In one of Spikol’s more serious YouTube videos, you get a sense of what that must have been like. She holds up an adult nappy to demonstrate what she had to wear. Patients are also given mouth guards to stop them biting off their tongues. The treatment didn’t help, and it left her so profoundly disconnected from herself that she couldn’t even remember how to wash her hair.
Finally she was given medication that worked, and over the past 10 years, she has felt relatively stable and is in a committed relationship. “My previous relationships were unstable,” she says. “It’s hard for anybody to deal with somebody who is emotionally inconsistent. I went out with damaged people; it was like we found each other in the storm. For the past four years, I’ve been in a healthy, normal relationship.
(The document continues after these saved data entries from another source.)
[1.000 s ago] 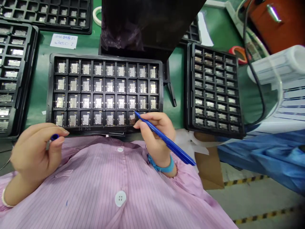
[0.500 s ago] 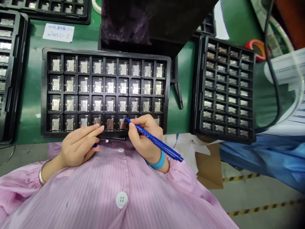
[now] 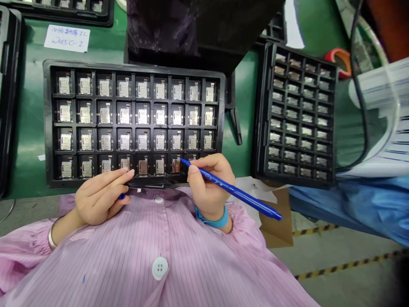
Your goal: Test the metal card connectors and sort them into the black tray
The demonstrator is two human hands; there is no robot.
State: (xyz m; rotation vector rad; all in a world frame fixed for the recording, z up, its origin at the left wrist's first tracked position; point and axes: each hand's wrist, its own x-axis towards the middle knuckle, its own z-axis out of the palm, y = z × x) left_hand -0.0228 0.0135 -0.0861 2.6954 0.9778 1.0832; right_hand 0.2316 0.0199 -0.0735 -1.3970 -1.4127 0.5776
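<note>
My right hand (image 3: 212, 181) is closed around a blue pen (image 3: 238, 194). The pen's tip is at a small silver metal part (image 3: 176, 165) in the front row of a black compartment tray (image 3: 48, 128). Each visible compartment holds a similar flat metal part (image 3: 160, 115). My left hand (image 3: 100, 194) rests at the tray's front edge, fingers together. From its curled fingers pokes the end of a small blue cap-like piece (image 3: 122, 196), mostly hidden. My right hand covers the front-row compartments at the right.
To the right stands another black tray (image 3: 263, 106) of metal parts. Behind the main tray rises a dark screen-like object (image 3: 191, 30). A handwritten label (image 3: 66, 38) lies at the back left. Red tape (image 3: 339, 62) and a black cable (image 3: 359, 98) are at the right.
My right hand has moved the pen tip rightward along the front row to another part. The left hand stays at the tray's front edge. The view has shifted slightly.
</note>
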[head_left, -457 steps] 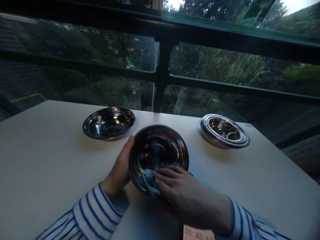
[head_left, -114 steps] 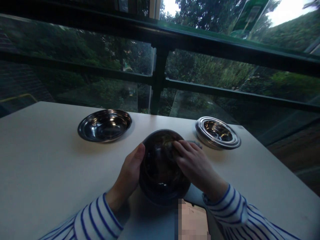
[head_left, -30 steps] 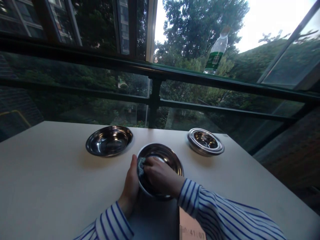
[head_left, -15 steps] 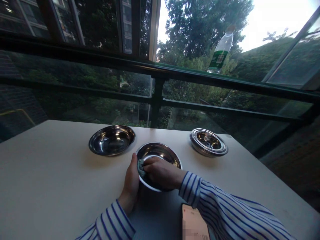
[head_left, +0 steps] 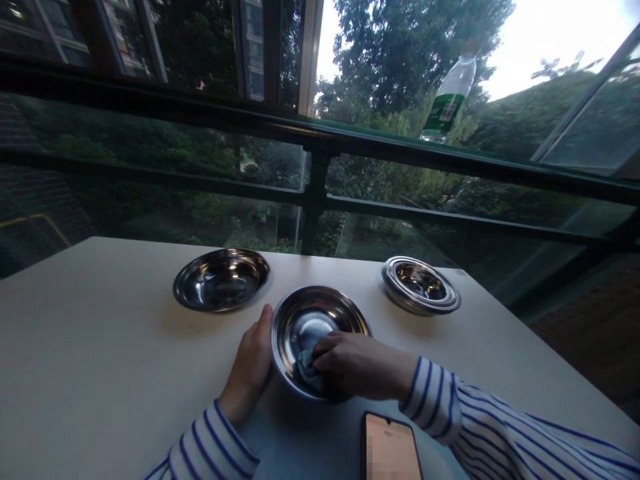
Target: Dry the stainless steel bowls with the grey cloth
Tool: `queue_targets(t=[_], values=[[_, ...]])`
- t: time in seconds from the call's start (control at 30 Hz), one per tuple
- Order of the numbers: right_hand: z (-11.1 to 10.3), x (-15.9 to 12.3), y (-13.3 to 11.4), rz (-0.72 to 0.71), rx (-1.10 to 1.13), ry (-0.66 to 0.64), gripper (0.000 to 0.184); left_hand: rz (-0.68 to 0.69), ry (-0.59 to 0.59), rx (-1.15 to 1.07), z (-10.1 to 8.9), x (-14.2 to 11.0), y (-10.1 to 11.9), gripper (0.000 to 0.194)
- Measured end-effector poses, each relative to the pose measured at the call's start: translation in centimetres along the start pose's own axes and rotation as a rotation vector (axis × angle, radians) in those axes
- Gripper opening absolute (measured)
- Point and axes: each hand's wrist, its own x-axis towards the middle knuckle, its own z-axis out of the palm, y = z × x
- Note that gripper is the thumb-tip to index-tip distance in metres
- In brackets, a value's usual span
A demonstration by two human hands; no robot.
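Note:
A shiny steel bowl (head_left: 320, 307) is tilted towards me at the middle of the white table. My left hand (head_left: 253, 357) grips it by the left side, thumb at the rim and the other fingers hidden behind the wall. Inside the bowl, my right hand (head_left: 345, 363) presses a crumpled blue-green cloth (head_left: 310, 370) against the lower inner wall; its fingers are bunched round the cloth.
Another steel bowl (head_left: 223, 280) stands at the back left of the table (head_left: 115, 347). Several nested steel bowls (head_left: 420, 287) sit at the back right. A phone (head_left: 391, 447) lies near me, below my right wrist. A plastic bottle (head_left: 447, 100) stands on the railing (head_left: 200, 117) behind.
My right hand and the cloth have slid from the bowl's left inner wall down to the right, to its near inner wall. Several seconds ago the bowl's outside was facing me.

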Motion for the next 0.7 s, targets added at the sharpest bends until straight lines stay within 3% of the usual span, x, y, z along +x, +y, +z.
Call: queue_targets(t=[0.27, 0.57, 0.7], values=[[0.8, 3.6, -0.5, 0.037, -0.215, 0.048, 0.015, 0.025, 0.08, 0.194, 0.2, 0.0, 0.2, 0.049], [0.7, 4.6, 2.9, 0.363, -0.312, 0.097, 0.025, 0.044, 0.066, 0.186, 0.8, -0.2, 0.3, 0.051], [0.6, 4.7, 2.2, 0.279, -0.265, 0.064, 0.023, 0.113, 0.118, 0.193, 1.0, -0.3, 0.5, 0.044]])
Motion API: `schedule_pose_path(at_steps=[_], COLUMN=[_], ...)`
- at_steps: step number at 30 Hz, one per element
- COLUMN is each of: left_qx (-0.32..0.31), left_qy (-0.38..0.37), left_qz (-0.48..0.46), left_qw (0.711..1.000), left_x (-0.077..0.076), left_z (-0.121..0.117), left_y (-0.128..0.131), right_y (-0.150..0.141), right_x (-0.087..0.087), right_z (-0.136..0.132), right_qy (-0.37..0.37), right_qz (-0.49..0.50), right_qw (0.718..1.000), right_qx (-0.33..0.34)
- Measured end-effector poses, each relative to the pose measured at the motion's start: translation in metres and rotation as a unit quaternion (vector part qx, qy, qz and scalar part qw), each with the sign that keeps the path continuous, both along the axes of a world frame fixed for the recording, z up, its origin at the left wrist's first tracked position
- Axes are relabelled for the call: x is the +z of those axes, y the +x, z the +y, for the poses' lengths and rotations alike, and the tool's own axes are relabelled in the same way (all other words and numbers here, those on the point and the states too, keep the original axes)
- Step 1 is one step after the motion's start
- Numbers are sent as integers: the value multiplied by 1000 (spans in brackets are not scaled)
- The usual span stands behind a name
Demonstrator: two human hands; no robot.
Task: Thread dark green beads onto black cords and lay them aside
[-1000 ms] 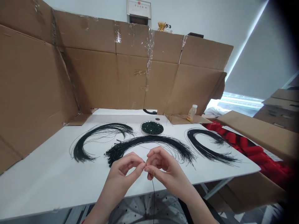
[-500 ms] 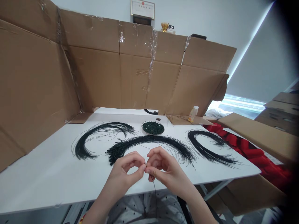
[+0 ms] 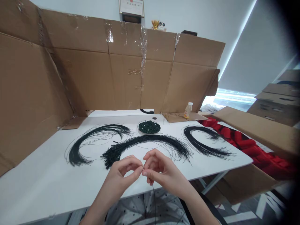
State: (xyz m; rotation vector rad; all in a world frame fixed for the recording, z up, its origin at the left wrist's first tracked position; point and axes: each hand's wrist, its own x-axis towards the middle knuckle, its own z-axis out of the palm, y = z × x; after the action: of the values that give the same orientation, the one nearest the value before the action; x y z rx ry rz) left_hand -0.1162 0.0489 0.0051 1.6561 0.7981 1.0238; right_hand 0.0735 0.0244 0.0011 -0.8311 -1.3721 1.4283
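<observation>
Head view: we look down on both hands meeting just above the near edge of the table (image 3: 47, 187). The left hand (image 3: 123, 172) and right hand (image 3: 161, 171) curl inward, fingers bent and gathered rather than spread, and the thumb and forefinger tips (image 3: 140, 169) press together on a thin black strand (image 3: 153, 200) where the hands meet (whatever sits at its very end is too small for us to tell). Its free length drops past the table edge, which we judge keeps it away from the rest. Behind the hands lie three sets of black strands: the left bundle (image 3: 77, 156), the middle bundle (image 3: 145, 140), whose clumped left end lies closest to the hands, and the right bundle (image 3: 199, 143). Each sweeps in its own arc, apparently laid apart so the strands do not tangle. A dish (image 3: 138, 126) of dark green beads (image 3: 149, 127) sits beyond the middle bundle, placed centrally, it seems, for either hand to reach. A cardboard wall (image 3: 126, 78) rises along the far and left sides, likely to stop things rolling off. Far right, a bottle (image 3: 188, 110) stands on a cardboard flap (image 3: 180, 117), with red cloth (image 3: 255, 153) past the table
</observation>
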Motion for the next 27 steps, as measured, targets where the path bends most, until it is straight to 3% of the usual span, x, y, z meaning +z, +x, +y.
schedule_pose_path(at_steps=[9,17,27], left_qx=[27,86,157], left_qy=[37,96,174], left_qz=[-9,-30,-53], left_qw=[999,991,971], left_x=[-8,-10,-24], left_z=[3,0,-17], left_y=[2,4,34], right_y=[1,-12,4], right_x=[-3,-4,-9], right_z=[1,-2,-7], right_qy=[-23,-39,-20], right_qz=[8,22,-36], right_qw=[1000,997,997], right_qx=[5,-62,-59])
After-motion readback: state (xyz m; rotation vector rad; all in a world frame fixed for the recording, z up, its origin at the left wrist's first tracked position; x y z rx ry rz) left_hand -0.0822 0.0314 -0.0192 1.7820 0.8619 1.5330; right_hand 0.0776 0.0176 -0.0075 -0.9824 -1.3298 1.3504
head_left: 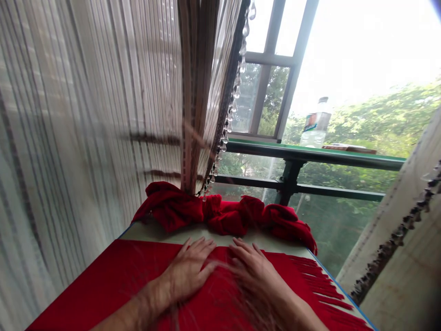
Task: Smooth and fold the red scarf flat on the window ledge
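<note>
The left hand (191, 269) and right hand (254, 269) lie flat, fingers extended and gripping nothing, on the smooth red fringed cloth (134, 264), spread over the pale, blue-edged counter (141, 231). Uneven pushing from the palms could ruck or skew it, tangle its red fringe (322, 287), or drive it into the bunched red fabric (227, 219) beyond.

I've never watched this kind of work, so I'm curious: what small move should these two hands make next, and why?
Perhaps slide the left hand and right hand gently apart to smooth the red cloth: both appear to lie palm down near the middle of its far edge, with cloth spread to either side and a fringe along the right.
</note>
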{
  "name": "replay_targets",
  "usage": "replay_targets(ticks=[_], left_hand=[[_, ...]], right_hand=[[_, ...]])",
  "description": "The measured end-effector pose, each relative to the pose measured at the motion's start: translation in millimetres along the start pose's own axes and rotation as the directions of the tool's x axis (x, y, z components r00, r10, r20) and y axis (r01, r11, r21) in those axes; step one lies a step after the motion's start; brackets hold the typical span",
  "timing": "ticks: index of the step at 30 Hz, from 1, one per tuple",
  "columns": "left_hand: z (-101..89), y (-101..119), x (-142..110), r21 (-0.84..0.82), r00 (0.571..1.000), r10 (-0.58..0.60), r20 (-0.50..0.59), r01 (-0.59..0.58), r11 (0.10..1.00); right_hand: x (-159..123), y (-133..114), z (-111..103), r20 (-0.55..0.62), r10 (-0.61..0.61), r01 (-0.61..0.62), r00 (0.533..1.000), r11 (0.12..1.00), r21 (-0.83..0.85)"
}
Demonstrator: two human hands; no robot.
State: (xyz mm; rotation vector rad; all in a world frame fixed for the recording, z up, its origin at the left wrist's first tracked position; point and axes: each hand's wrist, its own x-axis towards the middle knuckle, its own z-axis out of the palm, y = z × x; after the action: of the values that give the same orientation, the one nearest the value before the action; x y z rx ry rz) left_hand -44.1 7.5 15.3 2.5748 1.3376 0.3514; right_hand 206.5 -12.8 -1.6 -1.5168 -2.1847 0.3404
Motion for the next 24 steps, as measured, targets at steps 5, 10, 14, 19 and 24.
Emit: replay_targets(ticks=[5, 10, 14, 19, 24], left_hand=[[-3.6, 2, -1, 0.020, 0.999, -0.002, 0.037, 0.001, 1.000], [-3.8, 1, 2, 0.030, 0.999, -0.009, 0.053, 0.008, 1.000], [-0.3, -4, 4, 0.066, 0.999, 0.001, 0.051, -0.004, 0.998], [9.4, -14, 6, 0.059, 0.999, 0.045, -0.006, -0.044, 0.997], [10.9, -23, 11, 0.090, 0.997, 0.072, -0.035, -0.069, 0.994]], right_hand=[[3, 26, -20, -0.096, 0.078, -0.078, 0.992, 0.997, 0.009], [2, 42, -27, -0.166, 0.074, -0.058, 0.983, 0.993, 0.101], [9, 55, -17, -0.211, 0.056, -0.018, 0.976, 0.983, 0.180], [18, 70, -7, -0.252, 0.041, 0.012, 0.967, 0.978, 0.208], [17, 68, -8, -0.250, 0.033, 0.011, 0.968, 0.985, 0.173]])
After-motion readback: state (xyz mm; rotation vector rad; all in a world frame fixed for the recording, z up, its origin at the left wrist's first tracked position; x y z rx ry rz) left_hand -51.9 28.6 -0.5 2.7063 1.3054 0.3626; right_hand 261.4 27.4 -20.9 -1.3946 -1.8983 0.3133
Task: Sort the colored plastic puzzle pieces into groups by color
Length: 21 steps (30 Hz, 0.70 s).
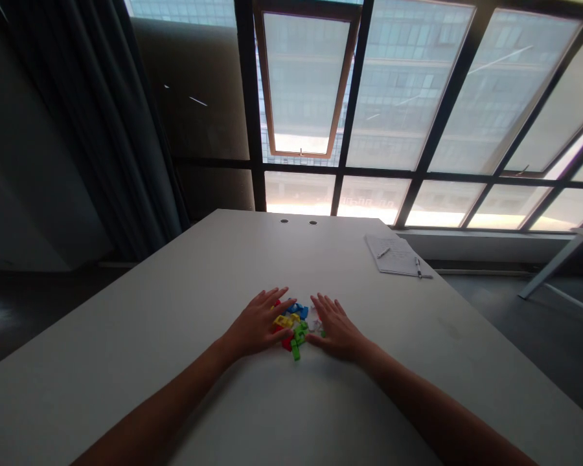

I met my boyfriend through friends, and because of my column, he already knew about my condition.”
She is less preoccupied with the labelling issue than many of the performers at Bonkersfest, and is happy to talk about bipolar disorder. She would rather focus on recovery, survival and being well. “I know some people feel that being mad is a gift to be proud of, but if somebody approached me and said, ‘I have a cure for bipolar disorder,’ I would take it right away. I don’t think the condition is an achievement, I think the way I live with it is an achievement.”
Ultimately, whatever the differences of the people within this movement, what they are all trying to do is reduce stigma, improve care and establish a more open conversation about mental illness — even if it means calling yourself bonkers and dressing up as a frozen pea.